Por eso él se siente impulsado por el deseo de estimular nuestra reflexión y,
al mismo tiempo, por el propósito de invitarnos para que lo acompañemos en una
aventura apasionante por la pobreza de las tierras latinoamericanas de México, Guatemala,
El Salvador, Honduras, Nicaragua, Costa Rica, Panamá, Colombia, Ecuador, Perú,
Brasil, Bolivia, Paraguay y Chile, y por el hambre de los desiertos de Sierra
Leona, República de Guinea, Mali, Burkina Faso, Níger, Shad, Sudán, Etiopía,
Somalia, Uganda, Burundi, Marruecos, La Vall y Laguart.
Pero
es en el interior de su conciencia donde nace el compromiso de relatarnos
minuciosamente unos dolorosos episodios con el fin de estimularnos para que
sintamos —para que «con-sintamos»—, porque sentir es la forma humana de vivir y
«quedarse sin sentimientos es una forma de morir». Por eso nos dice claramente
que ojalá nunca nos quedemos sin sentimientos: Ojalá no te sea indiferente la
muerte, el hambre, la pena, el llanto de un niño, la tristeza… ojalá sigas sufriendo
siempre. Sufrir es una prueba de vida. El día que notes que te quedas sin
sentimientos, vete, huye. No es posible dejar de sufrir a no ser que nos
acostumbremos a ver a un niño retorciéndose de hambre, a ver la sangre, a mirar
cara a cara a la enfermedad y a la muerte.
Enrique
Rojas nos confiesa que es un fiel creyente de las palabras. No duda que, bien
utilizadas, no solo descubren el misterioso secreto que guardan en sus entrañas
sino que, cuando se atina con la expresión adecuada, crean una realidad nueva
o, al menos, renovada. Las palabras constituyen para él, más que símbolos
transparentes de la realidad sensible, herramientas creadoras de nuevas
experiencias humanas. Él está convencido de que, para indagar en el fondo de
los mensajes que nos transmiten los elementos del paisaje, los gestos de los
miembros corporales o las formas de cualquier objeto, es imprescindible, tras
una apasionante búsqueda, encontrar la palabra precisa.
Yo
vivo enamorado de las palabras. Palabras que anudan la garganta y que erizan la
vida. Palabras que inquieren al cielo, palabras abreviadas. Palabras vestidas
de mentira, insignificantes, cobardes, dormidas. Palabras mal dichas y
malsonantes. Palabras sin palabra, palabras con el puño en alto y palabras tan
largas como frases. Busco la vida entre los poemas, los relatos, los libros. Y
mato las horas donde amores artificiales me agradan las tardes.
No
es extraño, por lo tanto, que en esta obra incluya una reflexión metaliteraria,
una explicación de su concepción del lenguaje poético: «En vez de poner cielo,
pones empíreos.
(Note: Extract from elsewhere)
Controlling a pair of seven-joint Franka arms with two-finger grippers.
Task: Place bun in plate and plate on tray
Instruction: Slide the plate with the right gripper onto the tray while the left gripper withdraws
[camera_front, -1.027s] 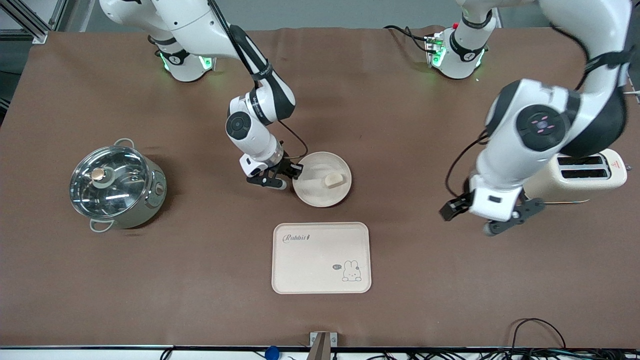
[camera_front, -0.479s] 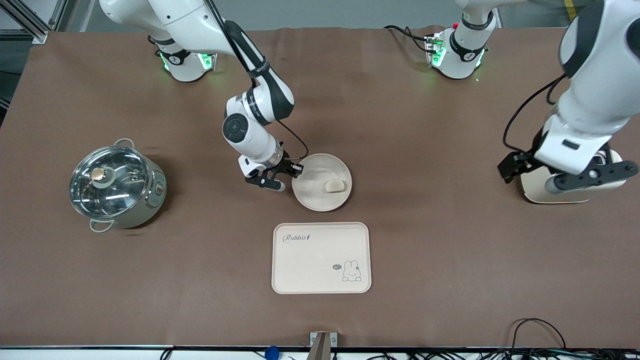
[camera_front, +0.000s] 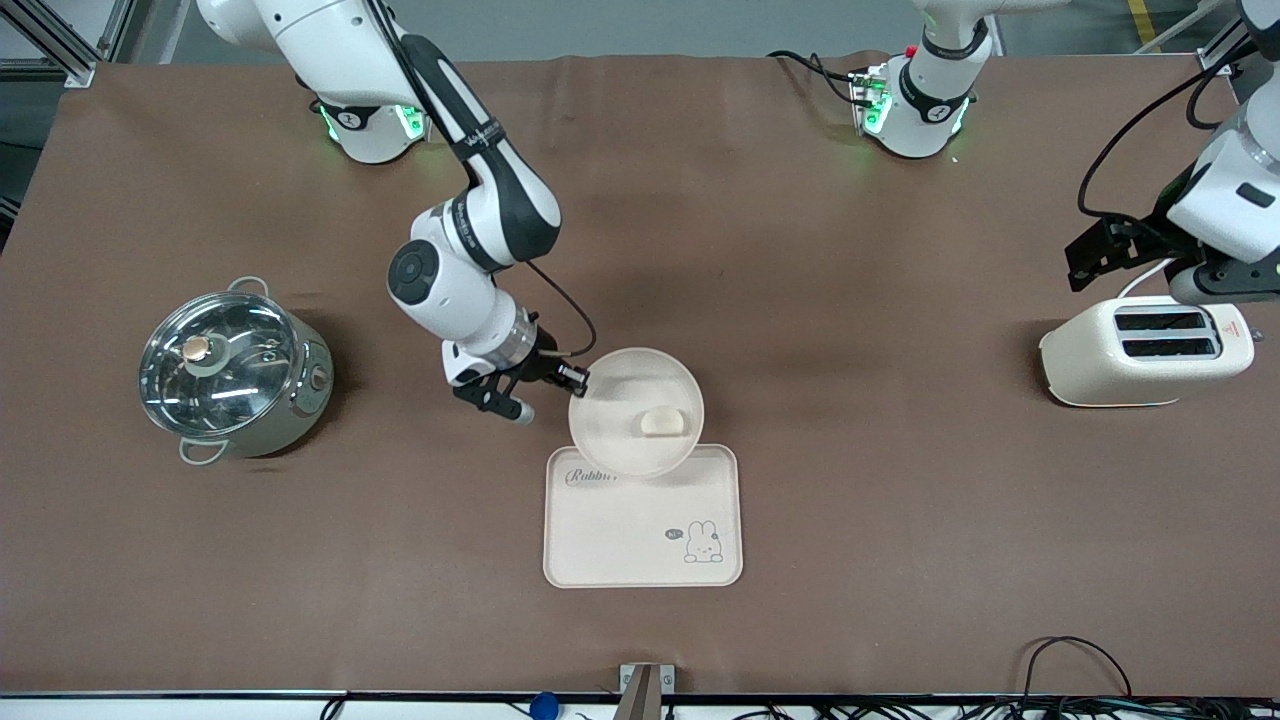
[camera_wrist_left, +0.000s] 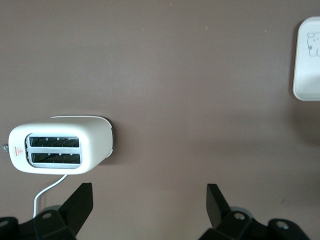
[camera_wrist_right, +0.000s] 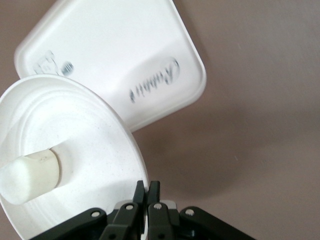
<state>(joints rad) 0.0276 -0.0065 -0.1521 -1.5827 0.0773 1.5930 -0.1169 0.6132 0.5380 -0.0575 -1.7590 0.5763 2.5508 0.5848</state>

En vez de negro, pones color del olvido, en vez de estrellas,
pones ¡yo qué sé!, tus ojos». El poeta —nos explica él— emplea otras palabras
porque ve, siente, de manera distinta y su trabajo consiste en trabajar, poner
o quitar palabras: «Un trabajo que no se acaba nunca» porque «hay un puñado de
palabras aquietadas esperando que una voz les dé vida».
Pero,
inevitablemente, la meta de este viaje —búsqueda, encuentro y huida— no puede
ser otro que el punto de salida, Chiclana,
ciudad
con alma de pueblo que huele a estero y tiene calles que limitan con la sal,
poetas en ronda por las esquinas; donde te curan con agua amarga; donde el
flamenco llora «esmorecío», donde el campo convierte en vino, como un milagro
también, la sangre del campesino. Chiclana, mi pueblo, mi playa, mi todo.
Porque
—como ya he repetido en reiteradas ocasiones— la meta final de todos nuestros
recorridos vitales es regresar al
punto de partida. Los sucesivos impulsos que experimentamos a lo largo de toda
nuestra existencia nos empujan, paradójicamente, para que regresemos al claustro materno, a nuestro primer
hogar, a nuestras primeras sensaciones y, en definitiva, al alejamiento del
mundo y al silencio, a la quietud y a la desaparición.
Pero
—queridos amigos— en el fondo de este agitado viaje por las sendas del hambre y
de la pobreza, laten, sobre todo, las intensas palpitaciones del amor, de los
amores, del enamoramiento y, por supuesto, del desamor.